§ **Task details**
Restate, exactly as written, the entries below from the line that holds "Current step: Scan" through the line that holds "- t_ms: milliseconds". Pictures are not part of the copy.

§ **Material to process**
++++++++++++++++++++
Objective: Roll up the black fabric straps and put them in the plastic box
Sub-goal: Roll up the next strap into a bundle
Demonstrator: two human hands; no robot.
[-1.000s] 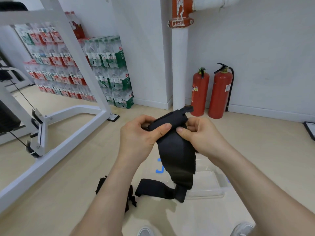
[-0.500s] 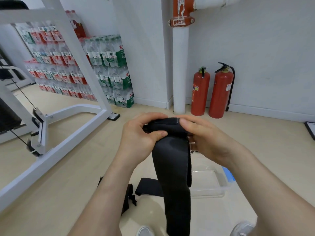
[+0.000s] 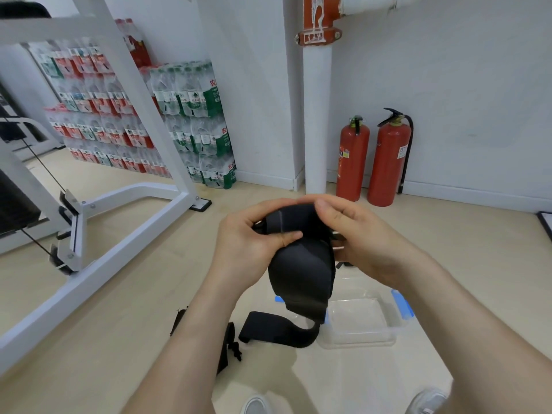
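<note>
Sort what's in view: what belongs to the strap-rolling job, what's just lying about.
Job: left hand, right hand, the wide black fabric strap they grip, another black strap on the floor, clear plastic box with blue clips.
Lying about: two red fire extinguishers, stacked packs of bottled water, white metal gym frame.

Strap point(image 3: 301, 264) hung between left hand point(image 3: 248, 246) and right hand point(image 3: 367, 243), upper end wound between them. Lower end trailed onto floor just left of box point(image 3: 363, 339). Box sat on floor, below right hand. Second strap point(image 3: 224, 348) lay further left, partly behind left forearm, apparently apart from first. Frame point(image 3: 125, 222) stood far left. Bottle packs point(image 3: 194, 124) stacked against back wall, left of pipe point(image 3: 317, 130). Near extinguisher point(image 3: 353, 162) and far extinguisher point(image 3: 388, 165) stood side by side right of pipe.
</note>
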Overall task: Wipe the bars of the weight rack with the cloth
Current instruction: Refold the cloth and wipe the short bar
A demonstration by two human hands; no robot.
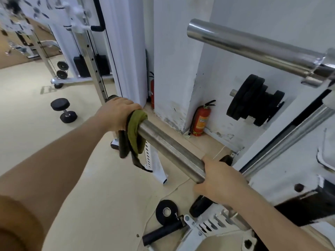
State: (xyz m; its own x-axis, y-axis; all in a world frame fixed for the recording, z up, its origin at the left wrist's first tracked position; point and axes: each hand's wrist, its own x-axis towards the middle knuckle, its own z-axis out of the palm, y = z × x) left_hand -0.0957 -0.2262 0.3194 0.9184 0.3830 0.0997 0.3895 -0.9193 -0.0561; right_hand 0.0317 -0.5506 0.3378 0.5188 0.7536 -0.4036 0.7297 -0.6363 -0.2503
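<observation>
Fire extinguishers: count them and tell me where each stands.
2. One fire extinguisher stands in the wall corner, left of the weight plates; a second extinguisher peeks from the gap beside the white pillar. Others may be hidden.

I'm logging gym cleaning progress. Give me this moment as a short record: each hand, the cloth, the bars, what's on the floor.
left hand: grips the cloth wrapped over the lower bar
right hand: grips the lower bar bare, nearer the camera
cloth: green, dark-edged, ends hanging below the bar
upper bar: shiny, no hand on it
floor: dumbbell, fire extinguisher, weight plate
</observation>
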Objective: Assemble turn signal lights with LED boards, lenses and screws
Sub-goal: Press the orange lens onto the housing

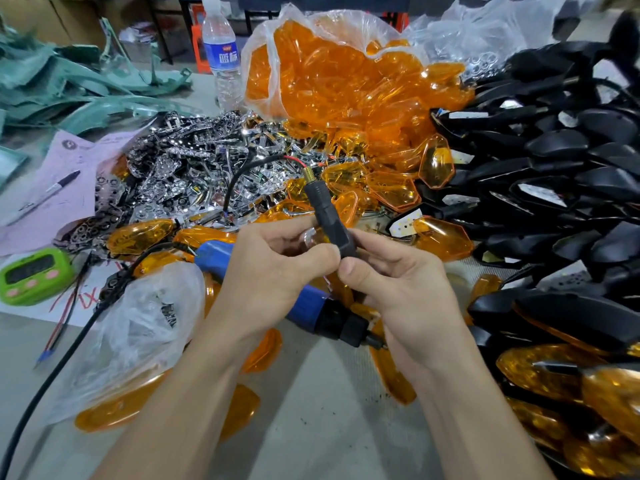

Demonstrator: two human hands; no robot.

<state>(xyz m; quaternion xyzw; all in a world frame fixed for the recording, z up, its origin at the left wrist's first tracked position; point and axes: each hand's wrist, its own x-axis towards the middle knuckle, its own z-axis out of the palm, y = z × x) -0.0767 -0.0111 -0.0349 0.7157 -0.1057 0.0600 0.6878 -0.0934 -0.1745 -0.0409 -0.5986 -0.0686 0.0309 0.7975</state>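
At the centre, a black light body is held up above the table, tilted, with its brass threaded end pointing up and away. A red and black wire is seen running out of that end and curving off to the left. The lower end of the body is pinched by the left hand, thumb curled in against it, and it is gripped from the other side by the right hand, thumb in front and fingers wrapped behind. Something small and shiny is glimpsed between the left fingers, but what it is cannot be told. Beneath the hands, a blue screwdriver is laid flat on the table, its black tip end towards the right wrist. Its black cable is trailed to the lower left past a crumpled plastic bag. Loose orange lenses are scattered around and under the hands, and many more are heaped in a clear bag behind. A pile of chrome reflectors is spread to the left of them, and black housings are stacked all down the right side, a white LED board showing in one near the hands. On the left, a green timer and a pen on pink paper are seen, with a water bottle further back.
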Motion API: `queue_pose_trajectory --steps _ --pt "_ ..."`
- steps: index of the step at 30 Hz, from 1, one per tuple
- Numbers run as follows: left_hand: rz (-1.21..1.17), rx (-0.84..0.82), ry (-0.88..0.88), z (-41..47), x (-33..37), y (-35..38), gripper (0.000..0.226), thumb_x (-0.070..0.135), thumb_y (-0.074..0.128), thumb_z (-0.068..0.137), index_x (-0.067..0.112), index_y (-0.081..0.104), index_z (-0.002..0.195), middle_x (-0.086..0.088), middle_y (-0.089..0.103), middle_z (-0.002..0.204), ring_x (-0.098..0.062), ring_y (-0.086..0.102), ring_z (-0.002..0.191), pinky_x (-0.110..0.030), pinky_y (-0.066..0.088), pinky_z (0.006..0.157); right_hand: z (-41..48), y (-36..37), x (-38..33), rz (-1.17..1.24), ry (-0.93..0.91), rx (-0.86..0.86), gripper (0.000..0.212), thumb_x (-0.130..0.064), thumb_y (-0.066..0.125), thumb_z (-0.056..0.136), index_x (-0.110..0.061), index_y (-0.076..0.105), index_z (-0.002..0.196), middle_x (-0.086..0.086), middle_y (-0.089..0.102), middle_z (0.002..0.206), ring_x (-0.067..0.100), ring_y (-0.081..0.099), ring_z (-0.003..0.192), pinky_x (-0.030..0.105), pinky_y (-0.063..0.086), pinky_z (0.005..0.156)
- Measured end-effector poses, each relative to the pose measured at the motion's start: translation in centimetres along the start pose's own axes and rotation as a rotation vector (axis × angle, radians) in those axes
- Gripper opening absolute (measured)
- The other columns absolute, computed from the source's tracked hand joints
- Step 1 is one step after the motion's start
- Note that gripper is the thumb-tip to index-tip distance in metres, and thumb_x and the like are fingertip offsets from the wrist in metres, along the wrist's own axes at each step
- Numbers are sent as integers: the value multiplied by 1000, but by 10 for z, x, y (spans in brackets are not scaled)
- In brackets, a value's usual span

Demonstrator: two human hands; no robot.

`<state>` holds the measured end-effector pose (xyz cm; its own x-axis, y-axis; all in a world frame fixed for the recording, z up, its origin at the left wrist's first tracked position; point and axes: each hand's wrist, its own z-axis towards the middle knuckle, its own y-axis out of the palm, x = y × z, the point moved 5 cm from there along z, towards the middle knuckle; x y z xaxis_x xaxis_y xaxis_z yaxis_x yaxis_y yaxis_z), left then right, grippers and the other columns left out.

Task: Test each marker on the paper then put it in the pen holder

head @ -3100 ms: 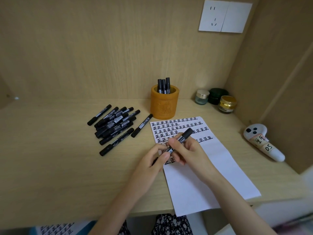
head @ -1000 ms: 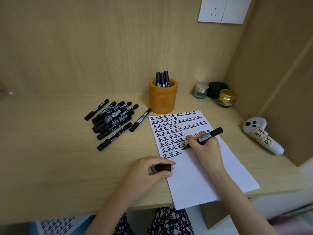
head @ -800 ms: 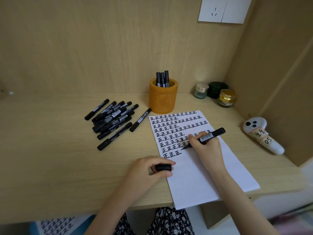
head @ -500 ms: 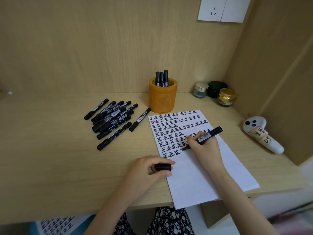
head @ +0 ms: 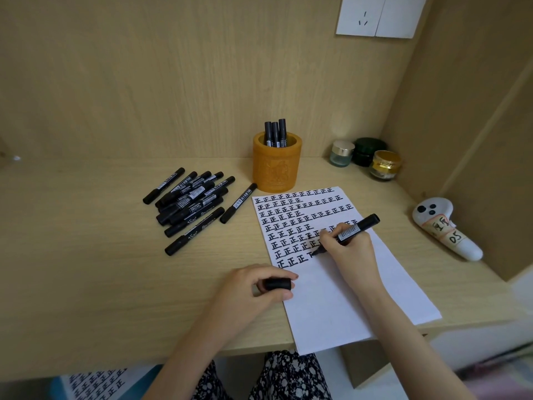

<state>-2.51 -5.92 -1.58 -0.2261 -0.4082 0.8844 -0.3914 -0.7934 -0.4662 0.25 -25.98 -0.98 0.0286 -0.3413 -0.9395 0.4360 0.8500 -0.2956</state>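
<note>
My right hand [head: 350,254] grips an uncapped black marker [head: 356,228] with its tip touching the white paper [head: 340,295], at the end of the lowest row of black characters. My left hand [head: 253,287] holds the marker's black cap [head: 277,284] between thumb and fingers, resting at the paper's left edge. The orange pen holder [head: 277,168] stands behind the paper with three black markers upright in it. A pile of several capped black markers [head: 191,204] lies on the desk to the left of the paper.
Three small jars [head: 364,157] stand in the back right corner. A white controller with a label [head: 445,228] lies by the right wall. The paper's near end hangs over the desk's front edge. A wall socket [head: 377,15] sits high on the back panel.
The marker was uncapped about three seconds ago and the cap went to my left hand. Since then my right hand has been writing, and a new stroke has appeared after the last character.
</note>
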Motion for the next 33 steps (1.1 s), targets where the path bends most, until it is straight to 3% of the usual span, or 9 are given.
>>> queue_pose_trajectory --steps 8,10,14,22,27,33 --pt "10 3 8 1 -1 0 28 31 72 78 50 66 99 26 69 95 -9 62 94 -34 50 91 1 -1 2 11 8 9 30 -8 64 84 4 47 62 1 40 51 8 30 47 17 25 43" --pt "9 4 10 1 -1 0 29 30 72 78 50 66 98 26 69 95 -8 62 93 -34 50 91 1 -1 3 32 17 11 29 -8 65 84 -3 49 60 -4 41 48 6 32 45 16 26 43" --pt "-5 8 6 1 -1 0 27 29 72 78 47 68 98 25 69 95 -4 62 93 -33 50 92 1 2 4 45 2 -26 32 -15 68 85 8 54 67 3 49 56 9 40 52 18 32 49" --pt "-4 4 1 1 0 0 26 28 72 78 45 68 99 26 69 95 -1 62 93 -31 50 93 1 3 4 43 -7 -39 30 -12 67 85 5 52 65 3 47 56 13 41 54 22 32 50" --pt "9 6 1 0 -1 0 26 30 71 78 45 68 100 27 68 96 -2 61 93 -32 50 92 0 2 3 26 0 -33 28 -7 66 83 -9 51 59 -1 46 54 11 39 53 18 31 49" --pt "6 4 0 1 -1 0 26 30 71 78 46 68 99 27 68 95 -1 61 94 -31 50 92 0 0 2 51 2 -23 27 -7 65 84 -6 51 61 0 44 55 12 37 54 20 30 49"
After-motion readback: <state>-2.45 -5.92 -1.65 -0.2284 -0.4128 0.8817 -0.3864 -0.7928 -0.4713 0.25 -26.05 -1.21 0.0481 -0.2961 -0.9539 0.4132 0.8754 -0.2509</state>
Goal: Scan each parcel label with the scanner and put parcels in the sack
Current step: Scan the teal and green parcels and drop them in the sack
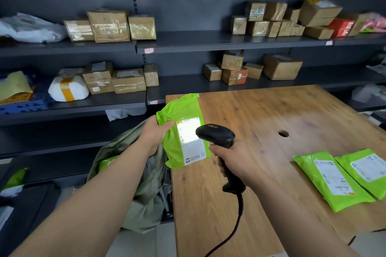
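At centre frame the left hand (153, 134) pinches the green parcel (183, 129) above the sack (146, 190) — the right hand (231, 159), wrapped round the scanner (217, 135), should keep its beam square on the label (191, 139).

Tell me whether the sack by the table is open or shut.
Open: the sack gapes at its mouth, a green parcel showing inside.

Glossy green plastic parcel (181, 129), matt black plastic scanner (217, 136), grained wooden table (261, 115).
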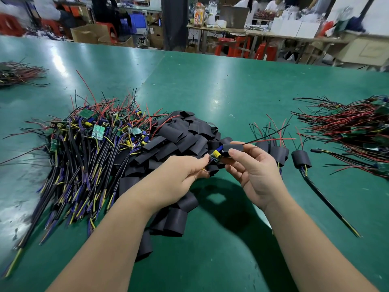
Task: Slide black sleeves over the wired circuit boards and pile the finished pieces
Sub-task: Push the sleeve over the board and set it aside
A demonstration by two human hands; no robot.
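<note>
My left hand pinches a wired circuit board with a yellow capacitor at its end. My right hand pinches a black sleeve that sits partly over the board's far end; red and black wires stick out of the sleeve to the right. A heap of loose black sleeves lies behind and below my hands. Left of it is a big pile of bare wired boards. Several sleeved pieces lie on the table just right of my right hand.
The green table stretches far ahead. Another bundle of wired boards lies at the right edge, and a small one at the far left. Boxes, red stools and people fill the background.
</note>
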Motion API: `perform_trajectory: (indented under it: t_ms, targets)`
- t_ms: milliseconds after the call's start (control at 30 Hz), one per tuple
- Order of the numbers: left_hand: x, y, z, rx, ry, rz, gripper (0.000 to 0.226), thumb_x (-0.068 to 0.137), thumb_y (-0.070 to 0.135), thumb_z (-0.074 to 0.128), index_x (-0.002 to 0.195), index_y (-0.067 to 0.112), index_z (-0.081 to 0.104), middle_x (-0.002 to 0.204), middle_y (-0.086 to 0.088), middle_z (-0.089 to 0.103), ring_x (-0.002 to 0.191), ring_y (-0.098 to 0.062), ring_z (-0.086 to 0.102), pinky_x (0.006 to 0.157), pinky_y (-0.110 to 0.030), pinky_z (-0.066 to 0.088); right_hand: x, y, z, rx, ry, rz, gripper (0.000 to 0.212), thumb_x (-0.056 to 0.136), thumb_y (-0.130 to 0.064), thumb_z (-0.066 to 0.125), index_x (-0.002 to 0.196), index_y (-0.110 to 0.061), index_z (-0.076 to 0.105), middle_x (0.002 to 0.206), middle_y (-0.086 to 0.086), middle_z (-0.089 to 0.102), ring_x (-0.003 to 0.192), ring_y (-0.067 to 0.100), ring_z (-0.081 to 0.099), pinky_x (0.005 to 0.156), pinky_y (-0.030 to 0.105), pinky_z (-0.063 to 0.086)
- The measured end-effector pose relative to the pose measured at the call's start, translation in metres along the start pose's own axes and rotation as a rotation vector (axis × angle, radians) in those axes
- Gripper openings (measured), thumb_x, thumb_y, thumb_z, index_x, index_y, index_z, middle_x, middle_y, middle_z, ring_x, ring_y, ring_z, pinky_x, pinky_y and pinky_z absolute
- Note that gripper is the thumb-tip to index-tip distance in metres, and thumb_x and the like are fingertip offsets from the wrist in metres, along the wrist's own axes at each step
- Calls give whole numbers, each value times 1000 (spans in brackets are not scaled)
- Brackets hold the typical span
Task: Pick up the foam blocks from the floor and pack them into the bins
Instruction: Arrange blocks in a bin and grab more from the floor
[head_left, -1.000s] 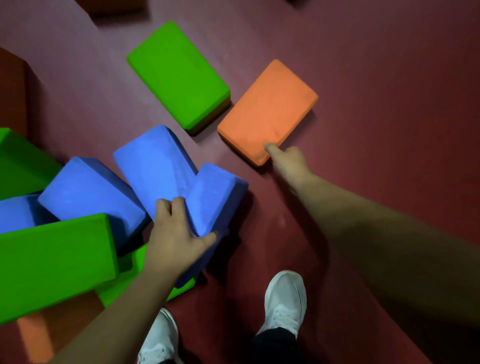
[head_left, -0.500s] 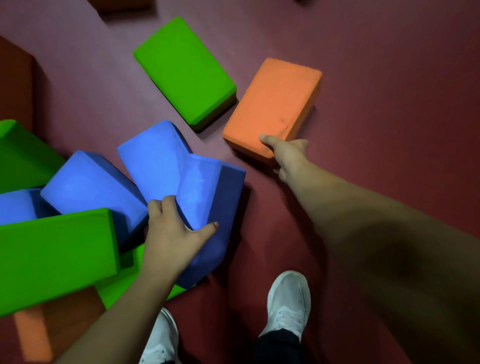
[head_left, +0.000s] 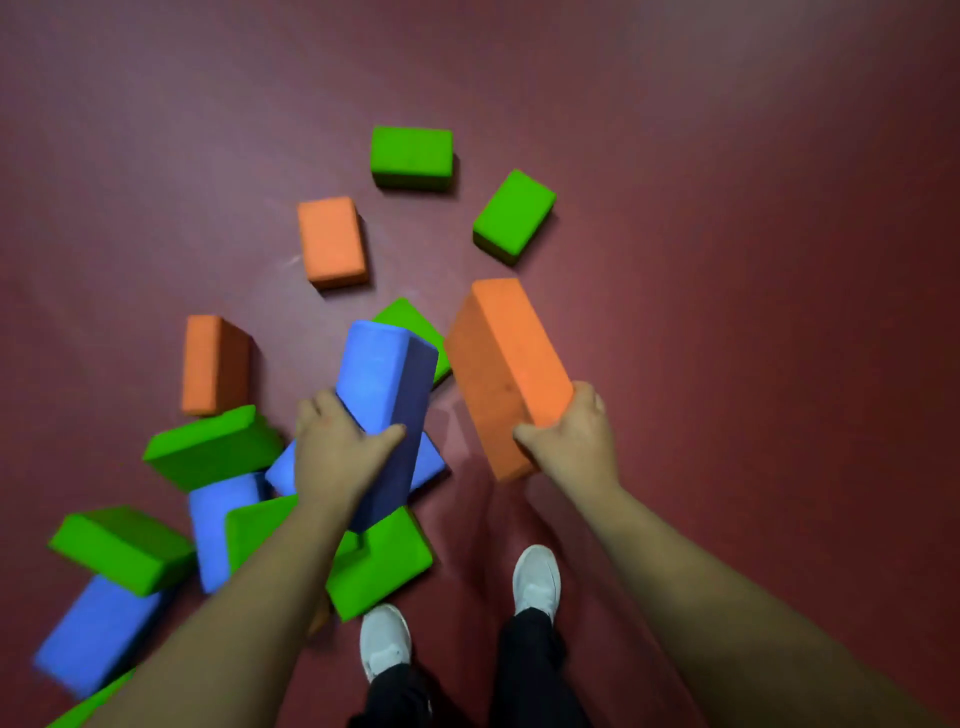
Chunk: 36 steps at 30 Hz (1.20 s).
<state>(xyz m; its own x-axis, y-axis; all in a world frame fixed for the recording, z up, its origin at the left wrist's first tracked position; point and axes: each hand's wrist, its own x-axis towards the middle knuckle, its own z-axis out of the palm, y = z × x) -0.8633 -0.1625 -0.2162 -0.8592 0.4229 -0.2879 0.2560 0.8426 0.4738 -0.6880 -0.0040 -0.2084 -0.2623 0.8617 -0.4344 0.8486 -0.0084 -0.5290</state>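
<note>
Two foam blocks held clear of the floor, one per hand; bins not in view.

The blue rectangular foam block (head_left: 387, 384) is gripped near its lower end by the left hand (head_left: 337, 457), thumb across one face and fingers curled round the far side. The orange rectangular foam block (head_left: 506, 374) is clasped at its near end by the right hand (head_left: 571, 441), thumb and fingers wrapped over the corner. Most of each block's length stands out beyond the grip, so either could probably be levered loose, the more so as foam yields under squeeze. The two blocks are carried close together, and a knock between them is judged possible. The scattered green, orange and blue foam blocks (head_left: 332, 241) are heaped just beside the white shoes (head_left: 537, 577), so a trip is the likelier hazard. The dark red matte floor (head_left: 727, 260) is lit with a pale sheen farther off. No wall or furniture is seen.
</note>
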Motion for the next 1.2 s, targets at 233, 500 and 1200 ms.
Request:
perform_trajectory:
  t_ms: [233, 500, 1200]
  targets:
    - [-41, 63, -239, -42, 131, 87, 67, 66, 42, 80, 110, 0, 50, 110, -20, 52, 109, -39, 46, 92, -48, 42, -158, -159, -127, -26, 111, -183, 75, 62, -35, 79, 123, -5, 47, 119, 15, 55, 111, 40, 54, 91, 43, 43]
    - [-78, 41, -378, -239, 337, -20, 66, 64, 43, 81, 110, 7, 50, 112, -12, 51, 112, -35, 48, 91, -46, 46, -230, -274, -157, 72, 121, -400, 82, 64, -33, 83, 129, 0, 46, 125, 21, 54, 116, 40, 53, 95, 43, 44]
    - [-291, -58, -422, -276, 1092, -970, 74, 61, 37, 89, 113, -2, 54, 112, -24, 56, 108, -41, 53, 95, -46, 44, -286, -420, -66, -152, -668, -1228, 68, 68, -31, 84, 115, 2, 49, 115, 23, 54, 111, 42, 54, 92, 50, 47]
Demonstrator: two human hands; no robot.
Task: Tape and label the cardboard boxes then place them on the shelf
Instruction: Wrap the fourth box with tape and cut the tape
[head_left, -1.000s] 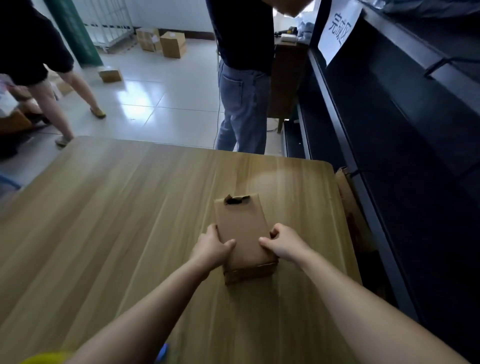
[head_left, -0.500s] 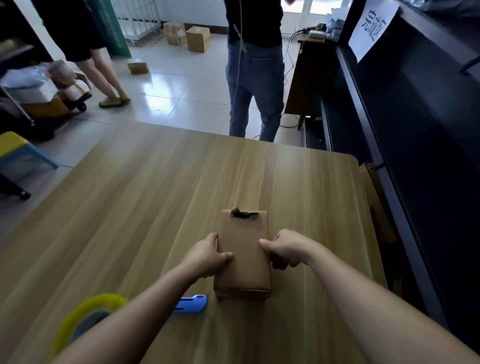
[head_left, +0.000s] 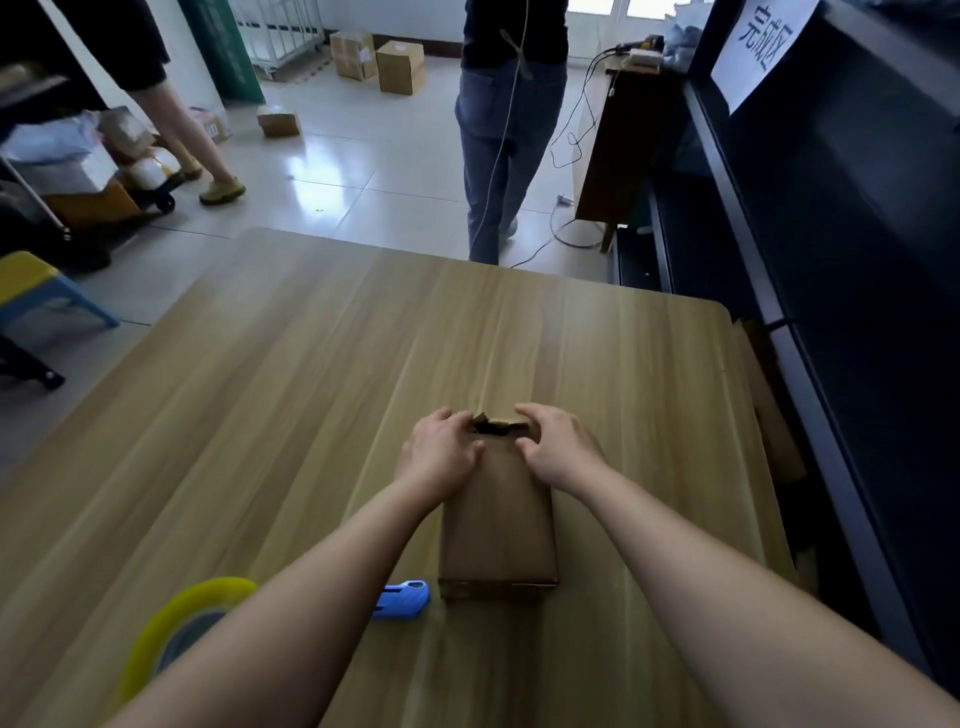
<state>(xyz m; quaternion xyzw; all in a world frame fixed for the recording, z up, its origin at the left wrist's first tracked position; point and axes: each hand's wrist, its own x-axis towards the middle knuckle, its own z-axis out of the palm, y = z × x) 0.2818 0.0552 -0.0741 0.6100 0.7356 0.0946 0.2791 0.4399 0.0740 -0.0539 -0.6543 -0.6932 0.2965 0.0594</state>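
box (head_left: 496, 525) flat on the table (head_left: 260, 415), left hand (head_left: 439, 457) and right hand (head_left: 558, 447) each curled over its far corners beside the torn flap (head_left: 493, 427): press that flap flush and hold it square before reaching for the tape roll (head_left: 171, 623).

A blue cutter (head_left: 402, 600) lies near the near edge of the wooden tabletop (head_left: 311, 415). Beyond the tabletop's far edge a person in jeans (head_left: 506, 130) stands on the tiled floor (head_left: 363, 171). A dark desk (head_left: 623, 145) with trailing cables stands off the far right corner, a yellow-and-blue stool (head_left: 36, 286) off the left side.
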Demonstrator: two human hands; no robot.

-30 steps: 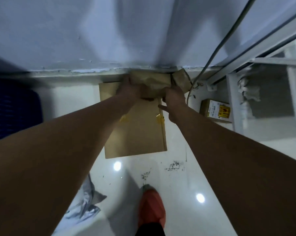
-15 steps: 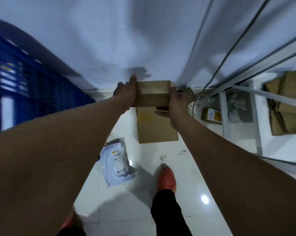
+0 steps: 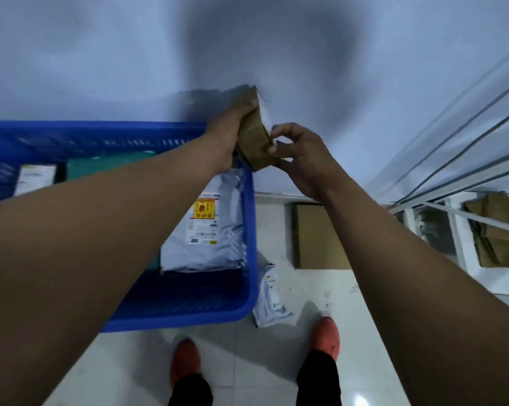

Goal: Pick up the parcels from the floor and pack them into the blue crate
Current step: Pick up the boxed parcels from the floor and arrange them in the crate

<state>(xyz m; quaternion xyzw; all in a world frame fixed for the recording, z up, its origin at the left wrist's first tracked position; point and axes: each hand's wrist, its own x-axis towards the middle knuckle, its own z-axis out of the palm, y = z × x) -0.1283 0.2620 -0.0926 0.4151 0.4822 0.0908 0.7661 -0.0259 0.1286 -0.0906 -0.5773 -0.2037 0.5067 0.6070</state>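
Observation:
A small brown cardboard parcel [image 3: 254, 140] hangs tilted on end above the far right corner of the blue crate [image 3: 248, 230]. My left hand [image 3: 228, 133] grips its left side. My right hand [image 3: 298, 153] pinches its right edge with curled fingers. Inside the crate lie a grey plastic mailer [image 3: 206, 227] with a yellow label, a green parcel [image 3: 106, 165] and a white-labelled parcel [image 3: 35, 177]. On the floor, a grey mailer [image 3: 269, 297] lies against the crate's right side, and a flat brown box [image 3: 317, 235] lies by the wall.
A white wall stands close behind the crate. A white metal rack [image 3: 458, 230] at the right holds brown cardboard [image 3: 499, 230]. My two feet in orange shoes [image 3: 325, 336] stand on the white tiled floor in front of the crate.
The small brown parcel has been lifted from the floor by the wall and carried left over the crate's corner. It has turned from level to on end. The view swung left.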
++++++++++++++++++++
§ **Response**
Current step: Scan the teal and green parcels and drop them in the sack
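At centre frame the left hand (153, 134) pinches the green parcel (183, 129) above the sack (146, 190) — the right hand (231, 159), wrapped round the scanner (217, 135), should keep its beam square on the label (191, 139).

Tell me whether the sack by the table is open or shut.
Open: the sack gapes at its mouth, a green parcel showing inside.

Glossy green plastic parcel (181, 129), matt black plastic scanner (217, 136), grained wooden table (261, 115).
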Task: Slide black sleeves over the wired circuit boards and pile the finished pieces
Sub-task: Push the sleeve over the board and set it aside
A demonstration by two human hands; no robot.
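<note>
My left hand pinches a wired circuit board with a yellow capacitor at its end. My right hand pinches a black sleeve that sits partly over the board's far end; red and black wires stick out of the sleeve to the right. A heap of loose black sleeves lies behind and below my hands. Left of it is a big pile of bare wired boards. Several sleeved pieces lie on the table just right of my right hand.
The green table stretches far ahead. Another bundle of wired boards lies at the right edge, and a small one at the far left. Boxes, red stools and people fill the background.
</note>
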Motion API: `perform_trajectory: (indented under it: t_ms, targets)`
- t_ms: milliseconds after the call's start (control at 30 Hz), one per tuple

The output given here is complete.